Sem órgãos para garantir fiscalização e estabelecer regras de conduta de categorias como médicos, psicólogos e engenheiros, por exemplo, profissionais antiéticos ou com formação precária poderiam atuar livremente, sem risco de punição
A Proposta de Emenda à Constituição (PEC) 108/2019, elaborada pelo governo Bolsonaro, pode levar à extinção dos conselhos profissionais ao definir que a filiação a essas entidades deve ser opcional, diferentemente da exigência atual. Na prática, a PEC levaria a uma redução significativa da arrecadação em anuidades – fonte de receita dos conselhos –, inviabilizando o trabalho de regulação e fiscalização das respectivas atividades, possibilitando que profissionais antiéticos ou com formação precária fiquem livres para atuar. “A proposta ceifa um dos mais importantes instrumentos de defesa da sociedade na fiscalização profissional, com o claro e único propósito de engessar e silenciar as entidades”, avaliou a Ordem dos Advogados do Brasil (OAB).
Conselhos de Medicina, Farmácia, Engenharia, Química, Contabilidade, Administração, Psicologia, além da OAB, estão entre as que seriam afetadas pela PEC 108. O texto altera o artigo 174-A da Constituição, definindo que “a lei não estabelecerá limites ao exercício de atividade profissional ou obrigação de inscrição em conselho profissional”. A proposta do governo também torna as entidades pessoas jurídicas de direito privado. Atualmente elas são enquadradas como de direito público, tendo poder regulamentador e de punição a maus profissionais, assim como a entes governamentais. A justificativa principal para a medida é reduzir a burocracia e estimular a economia.
Sob alegações como “destravar a economia”, Bolsonaro comete mais um golpe contra o cidadão “Sob o manto da liberdade e estímulos econômicos, da racionalização do Estado, bandeiras que também defendemos, [o governo Bolsonaro] quer acabar com um segmento social que tem procuração do Estado para proteger o cidadão. Não é aceitável sequer acreditar que, desregulamentando profissões, o Estado ou o mercado darão conta de conter os abusos cometidos por leigos e uns poucos maus profissionais e empresas contra a população brasileira. Os noticiários informam diariamente o quanto, de maneira geral, o mercado atua para favorecer os próprios interesses”, defendeu o Conselho Federal de Administração (CFA).
A função dos conselhos é submeter os profissionais a uma série de exigências éticas e técnicas, definidas em leis e em regulamentos próprios.
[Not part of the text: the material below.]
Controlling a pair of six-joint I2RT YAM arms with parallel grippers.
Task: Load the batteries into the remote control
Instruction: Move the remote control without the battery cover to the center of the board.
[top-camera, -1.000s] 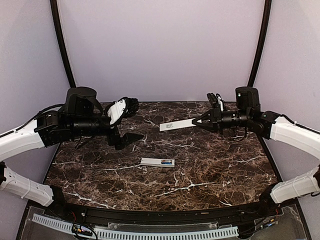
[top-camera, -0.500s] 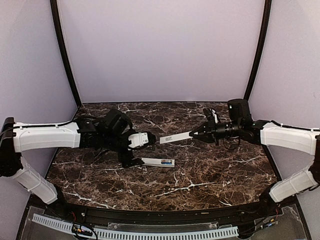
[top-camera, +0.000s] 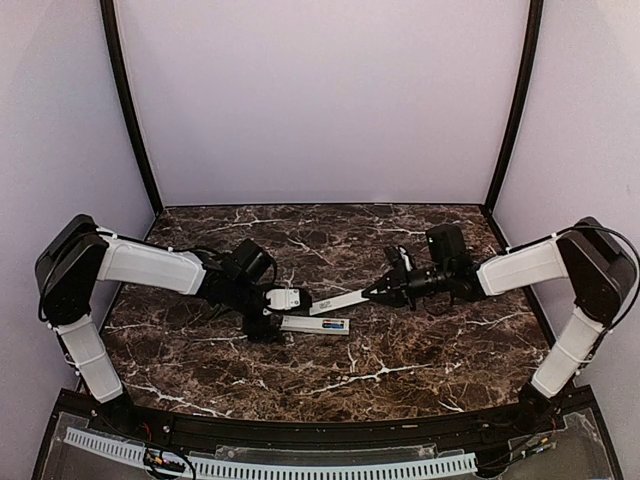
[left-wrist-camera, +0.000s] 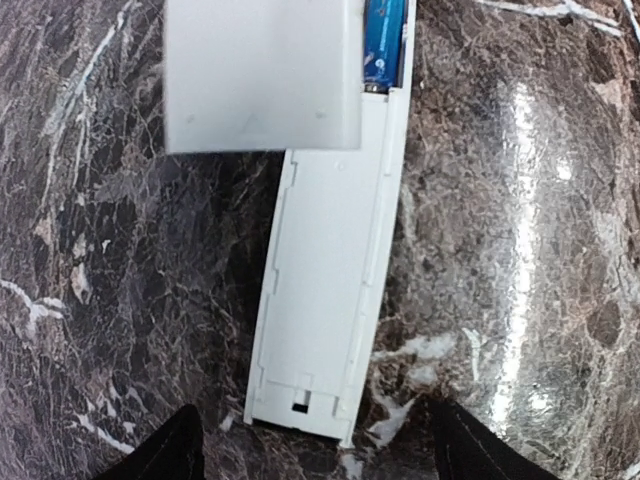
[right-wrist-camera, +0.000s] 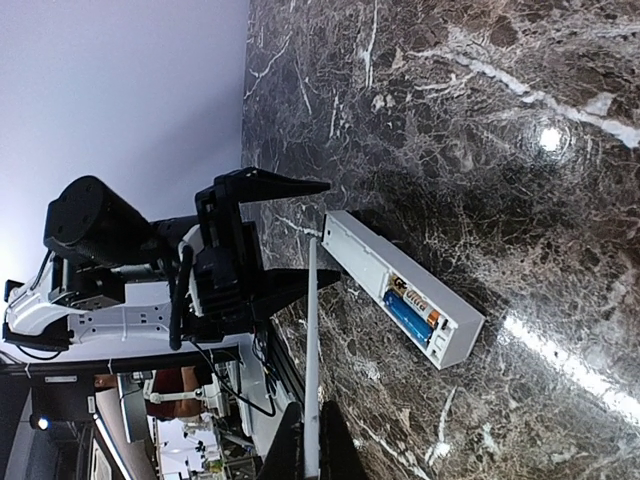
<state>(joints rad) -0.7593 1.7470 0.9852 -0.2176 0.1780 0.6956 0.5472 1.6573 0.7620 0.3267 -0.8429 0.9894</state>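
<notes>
my left gripper (top-camera: 268, 312) is spread wide, its fingers (left-wrist-camera: 180, 455) on either side of the left end of the remote (top-camera: 315, 324), not touching it. the remote lies flat mid-table (top-camera: 430, 350), with blue batteries (right-wrist-camera: 410, 312) in the slot at its right end. my right gripper (top-camera: 377, 291) pinches the cover (top-camera: 340, 301), holding it just above the remote.

The white remote control (top-camera: 315, 324) carries a blue battery (left-wrist-camera: 383, 42) on a dark brown, white-veined marble table (top-camera: 450, 345).
</notes>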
Os órgãos têm poder para instaurar processos disciplinares na apuração de responsabilidades e, se necessário, aplicar penas de suspensão e até de exclusão de membros de suas respectivas categorias. Eles também fiscalizam estabelecimentos comerciais em que os profissionais atuam, podendo impor sanções e obrigações.
“Desregulamentar todas essas atribuições é atentar contra o interesse da sociedade. Além disso, desobrigar os profissionais da inscrição em seus respectivos conselhos é apostar na desordem a um custo econômico e social muito alto. Se hoje já existe uma desvalorização das atividades técnicas em nosso país, com o fim desses órgãos, haverá uma precarização dos serviços, e a insegurança será generalizada”, avaliou o Conselho Federal de Engenharia e Agronomia(Confea).
Alvo de críticas de Bolsonaro, desde o tempo que ele era deputado federal, a OAB avalia que a PEC 108 tem por objetivo enfraquecer um órgão que atua como um “anteparo à força desproporcional do Estado e dos grupos detentores de poder efetivo contra o cidadão comum, individual ou coletivamente”.
“Mas a proposta apresentada pelo governo também significa a tentativa de desmonte de todo um sistema que zela pela qualidade da advocacia. A Ordem é responsável por uma rede protetiva para os advogados, que hoje sofrem as consequências da grave crise econômica que atinge o país – e que não dá sinais de trégua. Da mesma forma, a PEC 108 busca atingir um dos maiores mecanismos de fomento da excelência profissional, que é o Exame de Ordem. Diante da multiplicação sem precedente dos cursos de graduação em Direito, nem sempre amparados nos devidos parâmetros de qualidade, o exame é hoje a forma de garantir o mínimo de qualidade dos profissionais que vão servir à sociedade”, defendeu a OAB.
O vice-presidente do Conselho Federal de Medicina (CFM), Mauro Luiz Britto Ribeiro, afirmou, em entrevista ao jornal O Globo, que a proposta de acabar com a obrigatoriedade de filiação vai levar os conselhos à asfixia financeira. “Se desobrigarem médicos, advogados e outros de se inscreverem nos conselhos vão acabar com o CFM e com a OAB, entre outros”, disse. Ribeiro garantiu que a entidade vai atuar pela rejeição da PEC 108 no Congresso.